◆ **Exercise brief**:
From the data below, repeat exactly the lines from the line with "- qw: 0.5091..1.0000" to the line with "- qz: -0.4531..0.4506", both included.

[Entries taken from a collection]
□ □ □ □ □
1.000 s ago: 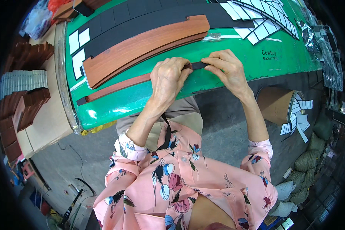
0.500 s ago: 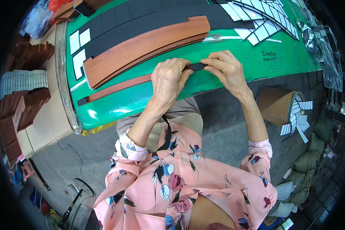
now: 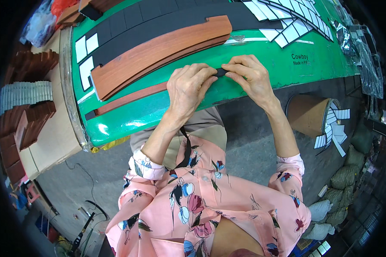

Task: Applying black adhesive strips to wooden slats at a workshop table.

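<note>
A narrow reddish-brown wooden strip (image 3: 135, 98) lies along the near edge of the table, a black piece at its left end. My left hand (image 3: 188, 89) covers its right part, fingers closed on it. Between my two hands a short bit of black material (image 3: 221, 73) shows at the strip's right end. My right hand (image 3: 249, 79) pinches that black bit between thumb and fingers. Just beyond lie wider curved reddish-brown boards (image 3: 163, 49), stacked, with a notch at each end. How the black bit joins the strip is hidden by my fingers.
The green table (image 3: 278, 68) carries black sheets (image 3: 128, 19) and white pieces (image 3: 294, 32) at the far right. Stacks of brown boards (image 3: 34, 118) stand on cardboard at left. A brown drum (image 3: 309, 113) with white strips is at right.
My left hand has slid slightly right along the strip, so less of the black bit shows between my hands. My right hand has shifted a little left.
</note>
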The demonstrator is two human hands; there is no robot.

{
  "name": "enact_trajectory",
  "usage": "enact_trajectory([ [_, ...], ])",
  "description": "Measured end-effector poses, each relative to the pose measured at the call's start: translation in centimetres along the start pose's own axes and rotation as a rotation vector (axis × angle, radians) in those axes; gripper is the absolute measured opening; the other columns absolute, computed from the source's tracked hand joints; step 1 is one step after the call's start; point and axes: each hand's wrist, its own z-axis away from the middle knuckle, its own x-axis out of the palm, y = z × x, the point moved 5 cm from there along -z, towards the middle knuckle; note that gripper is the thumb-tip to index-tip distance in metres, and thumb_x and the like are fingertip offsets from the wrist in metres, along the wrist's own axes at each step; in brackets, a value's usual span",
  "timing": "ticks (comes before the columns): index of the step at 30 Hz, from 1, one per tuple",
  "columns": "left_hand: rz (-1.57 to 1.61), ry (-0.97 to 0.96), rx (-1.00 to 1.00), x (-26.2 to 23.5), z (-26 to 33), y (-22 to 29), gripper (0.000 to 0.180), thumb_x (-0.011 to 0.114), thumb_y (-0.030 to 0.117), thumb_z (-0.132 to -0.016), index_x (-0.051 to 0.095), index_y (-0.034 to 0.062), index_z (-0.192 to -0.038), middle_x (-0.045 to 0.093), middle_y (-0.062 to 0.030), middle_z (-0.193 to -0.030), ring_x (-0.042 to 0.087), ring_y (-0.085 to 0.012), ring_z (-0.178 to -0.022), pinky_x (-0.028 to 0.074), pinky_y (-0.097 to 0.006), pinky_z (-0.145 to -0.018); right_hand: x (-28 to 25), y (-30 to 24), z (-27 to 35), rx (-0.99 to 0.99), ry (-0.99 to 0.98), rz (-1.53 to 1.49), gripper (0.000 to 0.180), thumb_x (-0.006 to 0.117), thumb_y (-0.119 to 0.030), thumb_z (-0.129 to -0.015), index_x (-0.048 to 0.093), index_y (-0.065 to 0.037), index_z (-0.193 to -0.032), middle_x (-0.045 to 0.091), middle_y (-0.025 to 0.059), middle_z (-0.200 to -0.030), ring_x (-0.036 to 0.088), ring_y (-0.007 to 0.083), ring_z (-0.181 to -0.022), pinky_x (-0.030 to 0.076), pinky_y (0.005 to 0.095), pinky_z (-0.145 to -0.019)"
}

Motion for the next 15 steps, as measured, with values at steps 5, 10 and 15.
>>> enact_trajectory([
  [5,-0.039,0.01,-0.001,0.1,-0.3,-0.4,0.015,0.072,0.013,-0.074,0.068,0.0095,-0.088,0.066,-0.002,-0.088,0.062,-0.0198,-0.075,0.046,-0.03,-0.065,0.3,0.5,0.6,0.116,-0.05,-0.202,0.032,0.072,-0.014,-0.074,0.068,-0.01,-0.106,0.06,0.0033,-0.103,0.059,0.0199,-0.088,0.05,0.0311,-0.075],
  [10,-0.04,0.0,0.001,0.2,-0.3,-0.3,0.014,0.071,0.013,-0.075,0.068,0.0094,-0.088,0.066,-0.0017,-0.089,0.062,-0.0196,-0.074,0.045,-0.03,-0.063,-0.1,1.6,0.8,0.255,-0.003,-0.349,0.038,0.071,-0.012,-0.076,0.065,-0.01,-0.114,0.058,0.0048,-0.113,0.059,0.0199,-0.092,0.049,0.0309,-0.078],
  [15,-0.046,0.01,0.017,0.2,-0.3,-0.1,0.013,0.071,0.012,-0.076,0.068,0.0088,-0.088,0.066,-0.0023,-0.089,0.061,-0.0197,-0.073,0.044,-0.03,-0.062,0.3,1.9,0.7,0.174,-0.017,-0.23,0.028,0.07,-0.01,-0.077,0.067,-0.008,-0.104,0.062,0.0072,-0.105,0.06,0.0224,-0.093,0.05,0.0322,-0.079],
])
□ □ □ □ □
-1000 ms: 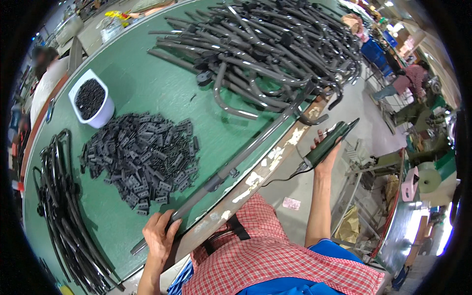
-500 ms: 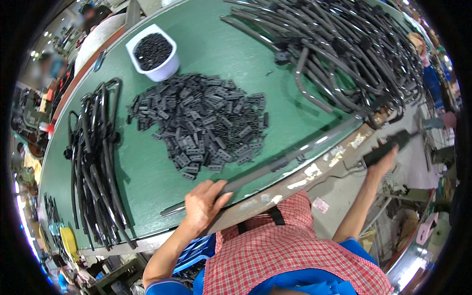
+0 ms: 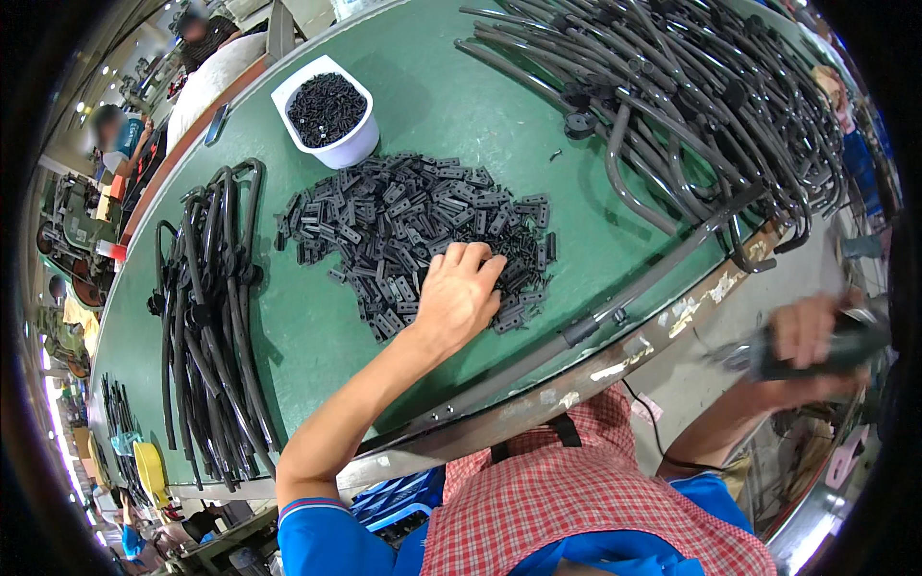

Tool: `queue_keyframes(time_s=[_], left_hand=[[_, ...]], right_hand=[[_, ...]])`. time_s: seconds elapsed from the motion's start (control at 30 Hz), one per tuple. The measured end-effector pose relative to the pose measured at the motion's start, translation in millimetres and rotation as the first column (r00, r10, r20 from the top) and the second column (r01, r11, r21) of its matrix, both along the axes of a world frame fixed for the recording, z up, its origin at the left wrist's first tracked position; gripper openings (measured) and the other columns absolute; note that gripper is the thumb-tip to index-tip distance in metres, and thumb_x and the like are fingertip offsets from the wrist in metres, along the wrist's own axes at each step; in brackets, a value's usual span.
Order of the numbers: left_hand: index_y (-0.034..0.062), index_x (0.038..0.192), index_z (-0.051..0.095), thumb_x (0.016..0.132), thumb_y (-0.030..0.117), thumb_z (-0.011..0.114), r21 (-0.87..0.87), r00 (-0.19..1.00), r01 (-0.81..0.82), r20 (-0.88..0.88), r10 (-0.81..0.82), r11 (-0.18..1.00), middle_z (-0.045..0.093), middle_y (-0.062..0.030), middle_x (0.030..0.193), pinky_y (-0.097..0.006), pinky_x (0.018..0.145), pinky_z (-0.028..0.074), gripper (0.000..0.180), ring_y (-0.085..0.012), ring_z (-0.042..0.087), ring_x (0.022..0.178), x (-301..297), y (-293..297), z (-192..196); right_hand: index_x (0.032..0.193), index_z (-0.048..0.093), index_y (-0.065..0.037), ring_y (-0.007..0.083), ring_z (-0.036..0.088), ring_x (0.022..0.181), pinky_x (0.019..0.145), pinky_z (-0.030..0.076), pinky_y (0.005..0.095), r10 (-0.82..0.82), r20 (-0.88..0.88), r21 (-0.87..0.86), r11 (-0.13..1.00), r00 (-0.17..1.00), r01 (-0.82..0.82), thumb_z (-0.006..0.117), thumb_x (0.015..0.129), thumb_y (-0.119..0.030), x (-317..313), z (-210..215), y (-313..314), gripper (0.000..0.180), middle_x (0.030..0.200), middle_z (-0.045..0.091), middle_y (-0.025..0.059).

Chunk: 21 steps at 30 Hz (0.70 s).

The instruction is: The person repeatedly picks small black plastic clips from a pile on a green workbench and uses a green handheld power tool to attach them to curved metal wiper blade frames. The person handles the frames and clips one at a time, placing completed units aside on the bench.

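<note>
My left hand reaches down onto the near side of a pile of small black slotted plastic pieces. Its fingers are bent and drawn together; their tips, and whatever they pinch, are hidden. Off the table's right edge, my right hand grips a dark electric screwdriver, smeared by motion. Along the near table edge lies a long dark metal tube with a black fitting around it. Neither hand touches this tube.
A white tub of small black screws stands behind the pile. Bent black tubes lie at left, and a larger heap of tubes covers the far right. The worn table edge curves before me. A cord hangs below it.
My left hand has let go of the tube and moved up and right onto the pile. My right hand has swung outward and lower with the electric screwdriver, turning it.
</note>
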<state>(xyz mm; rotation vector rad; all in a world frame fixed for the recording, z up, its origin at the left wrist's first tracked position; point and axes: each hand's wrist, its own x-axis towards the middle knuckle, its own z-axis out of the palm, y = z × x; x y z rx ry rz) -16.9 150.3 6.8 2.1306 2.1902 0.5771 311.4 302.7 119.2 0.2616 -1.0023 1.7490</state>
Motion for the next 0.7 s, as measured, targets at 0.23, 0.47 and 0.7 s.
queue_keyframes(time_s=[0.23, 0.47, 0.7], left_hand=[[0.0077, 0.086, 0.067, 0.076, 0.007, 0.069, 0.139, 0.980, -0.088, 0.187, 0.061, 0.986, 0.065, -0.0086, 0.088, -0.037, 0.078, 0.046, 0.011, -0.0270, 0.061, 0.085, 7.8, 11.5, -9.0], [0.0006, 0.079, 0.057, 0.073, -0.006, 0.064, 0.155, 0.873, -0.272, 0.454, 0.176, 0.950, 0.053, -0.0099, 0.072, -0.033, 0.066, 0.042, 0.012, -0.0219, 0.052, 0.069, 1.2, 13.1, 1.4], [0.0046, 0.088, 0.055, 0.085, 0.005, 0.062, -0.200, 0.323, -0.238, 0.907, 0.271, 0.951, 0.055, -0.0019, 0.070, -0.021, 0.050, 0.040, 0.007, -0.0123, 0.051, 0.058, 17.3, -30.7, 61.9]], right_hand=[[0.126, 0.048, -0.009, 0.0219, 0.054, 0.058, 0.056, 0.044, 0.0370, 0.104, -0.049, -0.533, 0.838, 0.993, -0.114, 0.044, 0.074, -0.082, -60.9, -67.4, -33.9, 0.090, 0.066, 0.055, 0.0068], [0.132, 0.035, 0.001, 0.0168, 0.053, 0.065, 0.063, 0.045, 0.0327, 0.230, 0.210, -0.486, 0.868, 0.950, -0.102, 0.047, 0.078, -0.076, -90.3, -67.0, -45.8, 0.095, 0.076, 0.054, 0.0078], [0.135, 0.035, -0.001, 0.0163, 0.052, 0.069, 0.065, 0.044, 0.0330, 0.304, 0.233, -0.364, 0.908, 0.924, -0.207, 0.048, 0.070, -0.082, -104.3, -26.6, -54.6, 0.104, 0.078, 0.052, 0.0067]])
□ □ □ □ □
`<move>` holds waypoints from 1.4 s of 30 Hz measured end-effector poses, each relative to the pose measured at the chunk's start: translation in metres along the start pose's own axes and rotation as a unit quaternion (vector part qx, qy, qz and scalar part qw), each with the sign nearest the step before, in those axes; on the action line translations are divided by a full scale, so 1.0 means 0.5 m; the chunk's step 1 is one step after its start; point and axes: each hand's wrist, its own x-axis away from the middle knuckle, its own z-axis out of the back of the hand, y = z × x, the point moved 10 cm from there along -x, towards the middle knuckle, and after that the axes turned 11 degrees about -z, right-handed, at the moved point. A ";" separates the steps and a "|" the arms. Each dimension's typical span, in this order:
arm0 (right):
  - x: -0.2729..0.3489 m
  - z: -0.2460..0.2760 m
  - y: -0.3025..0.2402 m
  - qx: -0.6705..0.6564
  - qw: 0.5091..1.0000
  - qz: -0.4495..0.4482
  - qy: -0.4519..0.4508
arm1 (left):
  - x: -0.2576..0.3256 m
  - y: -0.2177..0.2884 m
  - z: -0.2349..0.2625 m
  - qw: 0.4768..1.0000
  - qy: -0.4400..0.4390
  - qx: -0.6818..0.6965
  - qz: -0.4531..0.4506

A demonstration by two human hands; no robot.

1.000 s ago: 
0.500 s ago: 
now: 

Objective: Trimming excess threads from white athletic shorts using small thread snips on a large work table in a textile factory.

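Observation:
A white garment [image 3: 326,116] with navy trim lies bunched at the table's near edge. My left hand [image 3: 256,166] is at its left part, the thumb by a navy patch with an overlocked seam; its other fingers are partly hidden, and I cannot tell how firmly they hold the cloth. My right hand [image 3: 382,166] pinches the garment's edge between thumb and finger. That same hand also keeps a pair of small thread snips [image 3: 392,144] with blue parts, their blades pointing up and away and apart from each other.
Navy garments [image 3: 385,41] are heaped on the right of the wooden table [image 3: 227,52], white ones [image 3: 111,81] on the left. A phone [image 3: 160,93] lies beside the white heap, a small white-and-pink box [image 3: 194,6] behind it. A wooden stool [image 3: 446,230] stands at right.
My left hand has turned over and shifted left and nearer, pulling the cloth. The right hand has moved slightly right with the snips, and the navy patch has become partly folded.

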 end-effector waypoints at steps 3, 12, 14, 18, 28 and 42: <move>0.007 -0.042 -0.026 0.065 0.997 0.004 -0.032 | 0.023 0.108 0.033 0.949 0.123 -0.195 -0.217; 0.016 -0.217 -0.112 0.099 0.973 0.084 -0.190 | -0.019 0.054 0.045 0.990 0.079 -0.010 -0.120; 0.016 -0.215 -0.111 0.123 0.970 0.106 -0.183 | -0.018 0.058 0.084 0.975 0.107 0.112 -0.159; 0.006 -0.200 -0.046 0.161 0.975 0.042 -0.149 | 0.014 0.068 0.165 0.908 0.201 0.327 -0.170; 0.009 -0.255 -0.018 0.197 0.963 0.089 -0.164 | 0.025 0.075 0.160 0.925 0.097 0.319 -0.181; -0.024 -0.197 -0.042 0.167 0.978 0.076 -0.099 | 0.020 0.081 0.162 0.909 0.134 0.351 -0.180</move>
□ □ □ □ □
◆ **Solved problem**:
  - qw: 0.5091..1.0000
  - qz: -0.4495..0.4482
  - qy: -0.4519..0.4508
arm1 (left):
  - x: -0.2576..0.3256 m
  - y: -0.2177..0.2884 m
  - z: -0.2349..0.2625 m
  - qw: 0.4768..1.0000
  - qy: -0.4400..0.4390
  - qx: -0.6818..0.6965
  - qz: -0.4531..0.4506

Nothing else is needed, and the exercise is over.